Vendeurs à la sauvette de colifichets «made in China», organisateurs de bonneteau, démarcheuses fausses sourdes et muettes, caricaturistes: les alentours de la Tour Eiffel, le monument payant le plus visité au monde, grouillent chaque jour de centaines de commerçants illégaux.

Policiers en voiture, à pied ou en VTT, militaires de Vigipirate et cavaliers de la Garde républicaine, rien n'y fait. Venus de l'Afrique sub-saharienne, du sous-continent indien ou d'Europe centrale, ils tentent de grappiller quelques euros auprès des 6,7 millions de touristes français et étrangers qui visitent chaque année la dame de fer, emblème de Paris.

De 09H30 à minuit, heures d'ouverture de la Tour Eiffel, tout ce petit monde s'active dans une zone de quelques hectares compris entre l'École Militaire, le Champ-de-Mars et l'esplanade du Trocadéro.

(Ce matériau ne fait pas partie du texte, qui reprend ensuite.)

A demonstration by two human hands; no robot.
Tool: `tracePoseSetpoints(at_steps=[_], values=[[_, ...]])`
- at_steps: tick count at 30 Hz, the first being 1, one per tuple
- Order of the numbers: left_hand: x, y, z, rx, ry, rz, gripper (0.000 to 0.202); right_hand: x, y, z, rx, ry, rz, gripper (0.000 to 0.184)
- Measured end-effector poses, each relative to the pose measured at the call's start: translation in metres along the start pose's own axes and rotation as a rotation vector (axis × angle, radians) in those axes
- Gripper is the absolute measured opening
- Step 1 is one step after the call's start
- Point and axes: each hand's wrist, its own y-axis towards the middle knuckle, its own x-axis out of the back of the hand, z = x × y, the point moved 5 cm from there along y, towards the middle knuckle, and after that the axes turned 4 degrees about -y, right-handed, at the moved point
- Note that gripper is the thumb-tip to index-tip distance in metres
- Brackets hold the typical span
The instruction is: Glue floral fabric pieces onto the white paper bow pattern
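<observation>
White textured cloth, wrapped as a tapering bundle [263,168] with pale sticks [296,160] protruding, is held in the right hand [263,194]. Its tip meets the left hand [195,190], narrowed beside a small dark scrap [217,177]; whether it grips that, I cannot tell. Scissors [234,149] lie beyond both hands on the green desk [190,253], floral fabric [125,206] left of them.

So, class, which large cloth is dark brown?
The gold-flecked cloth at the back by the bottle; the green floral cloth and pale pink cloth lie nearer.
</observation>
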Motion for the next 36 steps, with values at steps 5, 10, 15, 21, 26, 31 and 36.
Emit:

Cinq mini tours Eiffel en plastique pour un euro, foulards et sacs siglés «Paris», briquets-tempête portant la silhouette du célébrissime monument. L'étal tient sur un morceau de drap noué aux quatre coins par une ficelle qui permet à ces vendeurs à la sauvette d'emporter en quelques secondes leurs marchandises et de courir à toutes jambes quelques dizaines de mètres plus loin hors de la vue de la police.

Ils disent venir du Sénégal, du Gabon, d'Inde ou du Pakistan. Le regard inquiet, Yousouf, un jeune Sénégalais, lâche : «On n'a pas le choix, on doit manger le soir». Alors, ils se pressent autour des touristes pour tenter de vendre une tour Eiffel en baragouinant quelques mots d'anglais, d'espagnol ou d'italien.

Deux cartons empilés en guise de table de jeux, trois rondelles de plastique noir, dont l'une avec un côté blanc, quatre ou cinq «barons» - des complices - quelques billets de 20 ou 50 euros. En un clin d'oeil, la table de bonneteau est installée. Le meneur de jeu, roumain ou bulgare comme ses «barons», fait virevolter les trois rondelles tout en proposant aux passants de jouer.

Pour appâter les gogos, les complices du meneur de jeu jouent gros et gagnent gros. Les billets de 50 euros changent de mains. Un touriste est amené à jouer «pour rien». Le bonimenteur le laisse gagner puis accélère le rythme. Quelques dizaines de secondes plus tard, le touriste croit avoir découvert l'emplacement de la rondelle blanche. En vain. Il vient de perdre 40 euros.

À quelques mètres de là, deux jeunes femmes roumaines, le visage ceint d'un foulard, expliquent à grand renfort de gestes, qu'elles sont sourdes et muettes en montrant une pétition qu'elles proposent à la signature : «Association pour les sourds-muets» avec une adresse à Lyon en français et en anglais. Suffisamment pour inciter un touriste pressé à signer avant de se voir demander quelques euros pour les «sourds-muets».

Le même touriste se verra peut-être aussi proposer sa caricature réalisée à la va-vite sur un morceau de carton. Le dessinateur y passera quelques minutes contre un billet de 20 euros pour un portrait ... guère ressemblant.